6. The method of claim 4, wherein the first set of frames comprises a first subset of frames having a first quality and a second subset of frames having a second quality lower than the first quality, and

wherein the second set of frames comprises a first subset of frames having the second quality and a second subset of frames having the first quality.

7. A method of streaming a video sequence, comprising:

resizing an input video sequence;
encoding the resized input video sequence to generate a first description;
extracting a region of interest from the input video sequence;
generating a second description corresponding to the extracted region of interest; and
transmitting the first description and the second description to a receiver.

8. The method of claim 7, wherein the generating a second description comprises:

resizing and encoding the region of interest.

9. The method of claim 7, further comprising:

generating metadata corresponding to the input video sequence,
wherein the first description further comprises the metadata.

10. The method of claim 9, wherein the resizing the input video sequence comprises utilizing seam carving, and

wherein the seam carving is utilized to generate the metadata.

11. The method of claim 10, wherein the extracting a region of interest from the input video sequence comprises utilizing the metadata generated during the seam carving to determine the region of interest.

12. A method of streaming a video sequence, comprising:

resizing an input video sequence utilizing seam carving;
encoding the seam carved input video sequence to generate a first description;
resizing the input video sequence utilizing downsampling;
encoding the downsampled video sequence to generate a second description; and
transmitting the first description and the second description to a receiver.

13. A method of streaming a video sequence, comprising:

receiving a plurality of descriptions corresponding to the video sequence;
aggregating the plurality of descriptions to generate an aggregated video sequence;
decoding the aggregated video sequence to generate a decoded video sequence;
rendering the decoded video sequence at a first display; and
transmitting information corresponding to the decoded and aggregated descriptions for rendering at a second display.

14. The method of claim 13, further comprising:

resizing the decoded video sequence utilizing seam lining.

15. A method of streaming a video sequence, comprising:

receiving a plurality of descriptions corresponding to the video sequence;
decoding the plurality of descriptions to generate a plurality of decoded video sequences;
aggregating the plurality of decoded video sequences to generate an aggregated video sequence;
rendering the aggregated video sequence at a first display; and
transmitting information corresponding to the aggregated and decoded descriptions for rendering at a second display.

16. The method of claim 15, further comprising:

resizing the aggregated video sequence utilizing seam lining.

17. An apparatus for streaming a video sequence, comprising:

means for resizing an input video sequence utilizing seam carving;
means for encoding a plurality of descriptions of the resized input video sequence utilizing multiple description coding; and
means for transmitting each of the multiple descriptions to a receiver.

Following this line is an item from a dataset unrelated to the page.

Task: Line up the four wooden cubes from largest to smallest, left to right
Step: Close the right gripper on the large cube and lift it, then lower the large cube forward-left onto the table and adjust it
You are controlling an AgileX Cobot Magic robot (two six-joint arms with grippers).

18. The apparatus of claim 17, wherein the means for encoding a plurality of descriptions is further configured to encode the plurality of descriptions to have complementary slices, such that each description of the plurality of descriptions is capable of being decoded independent of any other description of the plurality of descriptions, to generate a decoded video sequence at a first quality, and wherein the plurality of descriptions are capable of being aggregated to generate a decoded video sequence at a second quality, higher than the first quality.

19. The apparatus of claim 18, wherein the means for encoding a plurality of descriptions further comprises:

means for generating a first description of the plurality of descriptions, comprising a first slice corresponding to a first portion of the video sequence, having a first quantization parameter, and a second slice corresponding to a second portion of the video sequence, having a second quantization parameter; and
means for generating a second description of the plurality of descriptions, comprising a first slice corresponding to the first portion of the video sequence, having the second quantization parameter, and a second slice corresponding to the second portion of the video sequence, having the first quantization parameter.

20. The apparatus of claim 17, wherein the means for encoding a plurality of descriptions is further configured to encode the plurality of descriptions to have complementary frames, such that each description of the plurality of descriptions is capable of being decoded independent of any other description of the plurality of descriptions, to generate a decoded video sequence at a first frame rate, and wherein the plurality of descriptions are capable of being aggregated to generate a decoded video sequence at a second frame rate, higher than the first frame rate.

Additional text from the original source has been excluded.